● Required work: Work out how many lines of the data hold the string "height", and reply with that number alone.
(Data below)
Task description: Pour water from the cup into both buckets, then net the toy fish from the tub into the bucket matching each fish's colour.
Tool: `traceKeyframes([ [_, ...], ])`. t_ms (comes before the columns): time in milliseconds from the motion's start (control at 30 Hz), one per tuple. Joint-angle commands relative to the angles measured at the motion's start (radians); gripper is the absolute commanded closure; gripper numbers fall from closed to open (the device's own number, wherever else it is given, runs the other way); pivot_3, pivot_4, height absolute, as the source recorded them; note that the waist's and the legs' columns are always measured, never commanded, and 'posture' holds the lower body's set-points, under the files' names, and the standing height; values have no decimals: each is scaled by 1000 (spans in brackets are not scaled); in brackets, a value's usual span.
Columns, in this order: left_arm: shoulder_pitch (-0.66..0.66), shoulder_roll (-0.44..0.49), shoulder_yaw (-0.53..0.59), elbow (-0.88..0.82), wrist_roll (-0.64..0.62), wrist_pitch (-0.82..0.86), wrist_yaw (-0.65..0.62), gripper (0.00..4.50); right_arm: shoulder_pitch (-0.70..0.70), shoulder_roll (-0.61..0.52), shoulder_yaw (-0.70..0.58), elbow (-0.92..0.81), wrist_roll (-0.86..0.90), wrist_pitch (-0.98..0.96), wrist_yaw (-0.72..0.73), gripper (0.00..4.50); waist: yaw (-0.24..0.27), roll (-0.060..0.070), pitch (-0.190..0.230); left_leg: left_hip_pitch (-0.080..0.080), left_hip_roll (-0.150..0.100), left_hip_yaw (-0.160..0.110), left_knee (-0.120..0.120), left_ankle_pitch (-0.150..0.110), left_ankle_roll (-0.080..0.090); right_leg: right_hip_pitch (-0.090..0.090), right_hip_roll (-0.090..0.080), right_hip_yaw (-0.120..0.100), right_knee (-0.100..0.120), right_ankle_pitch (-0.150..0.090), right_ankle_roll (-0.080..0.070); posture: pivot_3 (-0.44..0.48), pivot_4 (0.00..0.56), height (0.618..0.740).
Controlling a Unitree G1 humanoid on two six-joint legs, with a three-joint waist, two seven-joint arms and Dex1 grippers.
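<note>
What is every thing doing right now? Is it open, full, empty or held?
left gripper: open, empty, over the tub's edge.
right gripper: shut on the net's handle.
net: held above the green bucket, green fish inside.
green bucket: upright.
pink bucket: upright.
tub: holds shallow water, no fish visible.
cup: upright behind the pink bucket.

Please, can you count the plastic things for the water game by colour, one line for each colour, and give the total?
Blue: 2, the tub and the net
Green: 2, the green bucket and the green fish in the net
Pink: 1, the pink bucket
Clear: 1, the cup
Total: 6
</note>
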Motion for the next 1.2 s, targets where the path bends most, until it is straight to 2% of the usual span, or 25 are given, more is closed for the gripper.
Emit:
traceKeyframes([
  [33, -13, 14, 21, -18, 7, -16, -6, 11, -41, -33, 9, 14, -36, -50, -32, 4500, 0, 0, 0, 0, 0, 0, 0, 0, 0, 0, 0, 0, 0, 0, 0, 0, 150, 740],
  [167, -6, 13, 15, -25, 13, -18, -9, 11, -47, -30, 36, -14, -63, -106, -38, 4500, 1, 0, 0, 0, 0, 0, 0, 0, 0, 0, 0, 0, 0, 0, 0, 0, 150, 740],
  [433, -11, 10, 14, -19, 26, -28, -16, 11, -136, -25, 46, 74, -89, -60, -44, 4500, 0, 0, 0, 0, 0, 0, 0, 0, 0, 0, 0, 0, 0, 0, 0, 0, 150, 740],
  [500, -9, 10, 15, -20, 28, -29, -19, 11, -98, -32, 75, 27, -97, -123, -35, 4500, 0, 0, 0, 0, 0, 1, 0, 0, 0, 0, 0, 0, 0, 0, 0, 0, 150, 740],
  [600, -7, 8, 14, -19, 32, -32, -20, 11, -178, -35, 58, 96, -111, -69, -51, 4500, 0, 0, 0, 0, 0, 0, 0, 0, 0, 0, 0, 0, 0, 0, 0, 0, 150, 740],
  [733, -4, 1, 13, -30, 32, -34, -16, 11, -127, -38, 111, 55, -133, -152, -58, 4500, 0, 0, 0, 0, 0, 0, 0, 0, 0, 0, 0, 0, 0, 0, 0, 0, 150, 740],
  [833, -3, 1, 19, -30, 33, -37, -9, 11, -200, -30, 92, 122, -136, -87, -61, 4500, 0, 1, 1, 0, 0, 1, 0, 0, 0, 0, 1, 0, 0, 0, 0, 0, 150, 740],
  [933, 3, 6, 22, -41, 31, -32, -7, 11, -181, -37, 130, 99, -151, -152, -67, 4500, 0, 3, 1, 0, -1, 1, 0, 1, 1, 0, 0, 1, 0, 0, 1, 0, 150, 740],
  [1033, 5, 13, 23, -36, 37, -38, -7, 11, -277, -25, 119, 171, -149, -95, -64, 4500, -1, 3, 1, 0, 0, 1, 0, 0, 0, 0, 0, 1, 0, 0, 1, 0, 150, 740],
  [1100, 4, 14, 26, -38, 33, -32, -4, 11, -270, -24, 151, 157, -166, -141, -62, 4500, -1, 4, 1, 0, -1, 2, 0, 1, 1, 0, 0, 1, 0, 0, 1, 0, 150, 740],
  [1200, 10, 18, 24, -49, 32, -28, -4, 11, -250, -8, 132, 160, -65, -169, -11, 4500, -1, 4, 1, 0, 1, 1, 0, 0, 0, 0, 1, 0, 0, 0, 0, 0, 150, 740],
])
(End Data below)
● Solution below: 2